However, unlike the visible camera, the input from the infrared camera only has a single channel (the image pixel intensity) and unfortunately (or fortunately, we can debate over this) most of the easily available pre-trained algorithms are trained on 3-channel RGB Images.

Recently I had to do object detection in dark and I had my infrared camera with me. The only missing piece was the object detection algorithm and I was too lazy to do everything from scratch, so I just started digging online and encountered the most common way to do object detection. You would have guessed by now and yes you are right — it’s the most popular TensorFlow object detection API. But as said, all the pre-trained models in this API are for RGB-colored input not for single-channel input.

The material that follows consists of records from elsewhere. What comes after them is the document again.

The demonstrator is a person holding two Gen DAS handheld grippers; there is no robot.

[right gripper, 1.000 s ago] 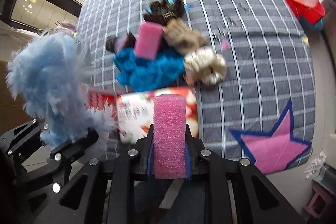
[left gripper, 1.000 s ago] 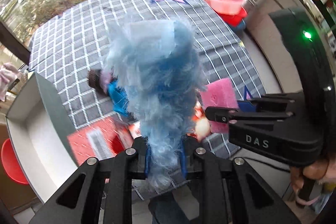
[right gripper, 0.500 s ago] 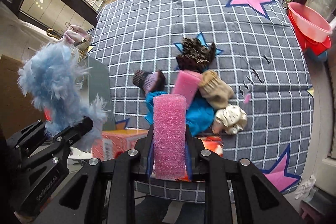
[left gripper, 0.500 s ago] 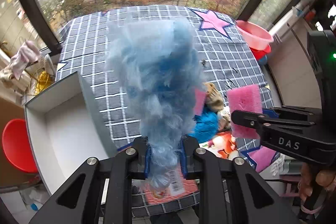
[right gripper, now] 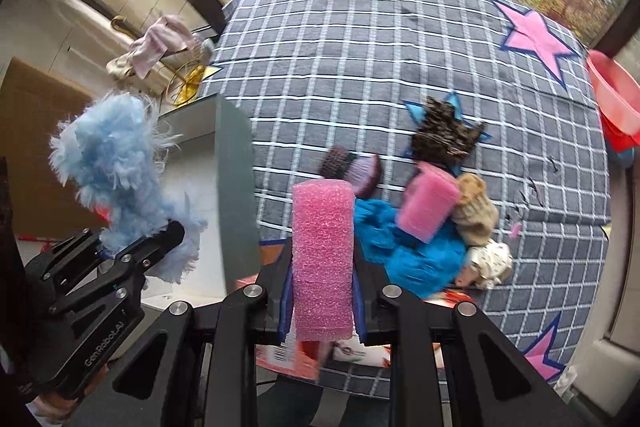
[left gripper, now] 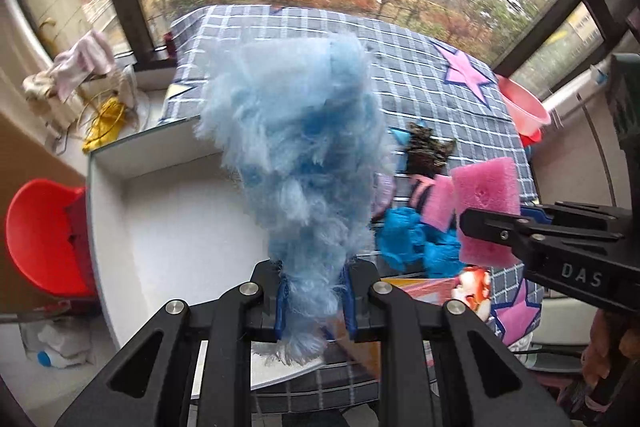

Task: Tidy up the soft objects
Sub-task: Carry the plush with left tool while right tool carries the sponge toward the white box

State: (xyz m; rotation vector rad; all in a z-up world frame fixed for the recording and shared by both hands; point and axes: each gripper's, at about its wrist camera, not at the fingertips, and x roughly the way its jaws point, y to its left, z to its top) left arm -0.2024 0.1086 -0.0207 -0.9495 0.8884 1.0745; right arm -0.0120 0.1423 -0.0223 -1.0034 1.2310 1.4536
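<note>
My left gripper (left gripper: 314, 301) is shut on a fluffy light-blue soft toy (left gripper: 296, 155), held above a white open box (left gripper: 176, 227). In the right wrist view the same toy (right gripper: 116, 179) and left gripper (right gripper: 132, 247) hang over the box (right gripper: 232, 195) at the left. My right gripper (right gripper: 322, 301) is shut on a pink sponge (right gripper: 322, 259), seen also in the left wrist view as the pink sponge (left gripper: 486, 211). On the checked cloth (right gripper: 360, 67) lies a pile: a second pink sponge (right gripper: 428, 207), a bright blue fluffy piece (right gripper: 404, 255), a tan plush (right gripper: 476, 215) and a dark furry piece (right gripper: 444, 139).
A red stool (left gripper: 44, 235) stands left of the box. Pink and red basins (left gripper: 522, 107) sit at the cloth's far right edge. A printed red carton (right gripper: 400, 343) lies under the pile near the front edge. Cloths and yellow cord (left gripper: 100, 123) clutter the windowsill.
Both grippers have swung left with their loads; the box has come under the blue toy and the pile has slid to the right in both views. Both grips are unchanged.
</note>
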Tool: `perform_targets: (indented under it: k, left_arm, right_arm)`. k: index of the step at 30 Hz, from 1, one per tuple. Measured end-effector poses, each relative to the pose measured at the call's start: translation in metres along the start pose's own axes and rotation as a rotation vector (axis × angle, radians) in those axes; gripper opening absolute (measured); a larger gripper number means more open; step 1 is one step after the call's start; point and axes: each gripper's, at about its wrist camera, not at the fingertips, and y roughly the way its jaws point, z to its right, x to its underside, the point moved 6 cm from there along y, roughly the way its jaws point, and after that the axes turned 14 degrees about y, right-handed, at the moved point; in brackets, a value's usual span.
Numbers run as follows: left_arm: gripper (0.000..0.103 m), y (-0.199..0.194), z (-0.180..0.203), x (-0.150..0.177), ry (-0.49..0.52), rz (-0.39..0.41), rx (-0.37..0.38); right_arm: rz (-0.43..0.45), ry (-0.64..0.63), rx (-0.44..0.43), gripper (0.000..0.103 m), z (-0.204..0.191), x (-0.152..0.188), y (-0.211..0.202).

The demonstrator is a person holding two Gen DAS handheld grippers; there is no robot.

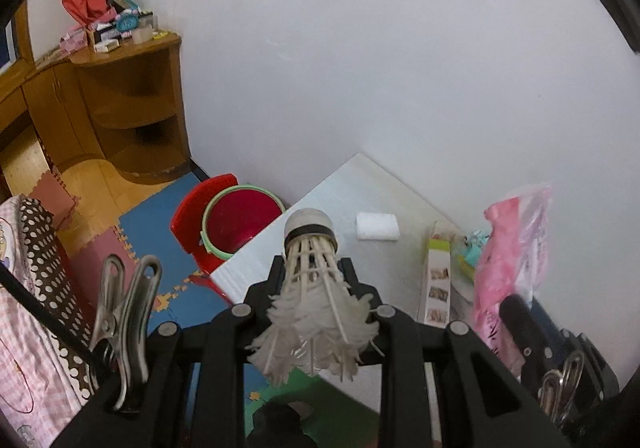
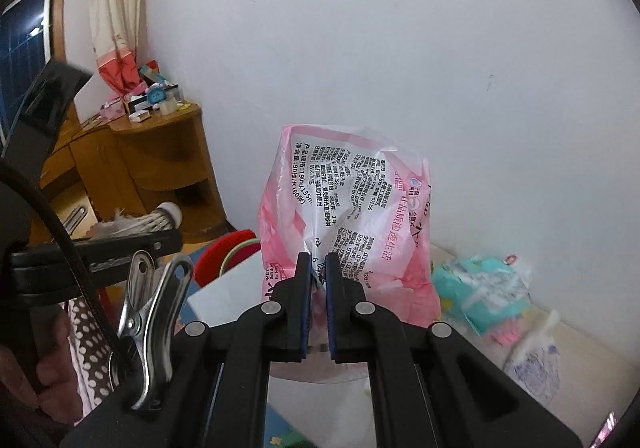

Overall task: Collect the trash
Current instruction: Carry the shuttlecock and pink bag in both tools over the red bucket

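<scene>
The left gripper [image 1: 314, 272] has its jaws clamped on a white feathered shuttlecock [image 1: 314, 288], cork end forward, held above the counter [image 1: 280, 268] near its left edge. The right gripper [image 2: 318, 280] has its jaws pressed together on a pink and clear plastic tissue wrapper [image 2: 348, 200], lifted off the counter. A red bucket [image 1: 240, 220] with a green rim stands on the floor beside the counter's far left corner. 1 white foam block [image 1: 378, 226] lies near the counter's far edge.

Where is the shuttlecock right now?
The shuttlecock sits centre frame in the left wrist view, clamped in the left gripper, cork end forward, above the white table's edge near the red bin.
</scene>
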Motion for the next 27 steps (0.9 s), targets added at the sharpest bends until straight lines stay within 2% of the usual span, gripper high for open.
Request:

After spending many sleepless nights (I am just kidding, it's the most obvious way) I came up with this:

The logic is to stack the single-channel infrared image 3 times to form a 3-channel input that can be easily fed into the pre-trained algorithms of TensorFlow object detection API.

I am using OpenCV, but you can use the same logic with any other library

The input can be prepared simply as

img = cv2.imread(‘img.png’,0)

say img is your array of single channel image,then

height, width = img.shape

img_new = np.zeros((height, width ,3), np.uint8)

img_new[:,:,0] = img

img_new[:,:,1] = img

img_new[:,:,2] = img

The img_new is your prepared image and from here you can follow the same steps as for RGB input to the object detection algorithm. You can look into my video on using the TensorFlow object detection API: https://www.youtube.com/watch?v=MoMjIwGSFVQ&t=687s

And surprisingly it works quite well even for the infrared input as evident from the image below. The link for the video is attached below.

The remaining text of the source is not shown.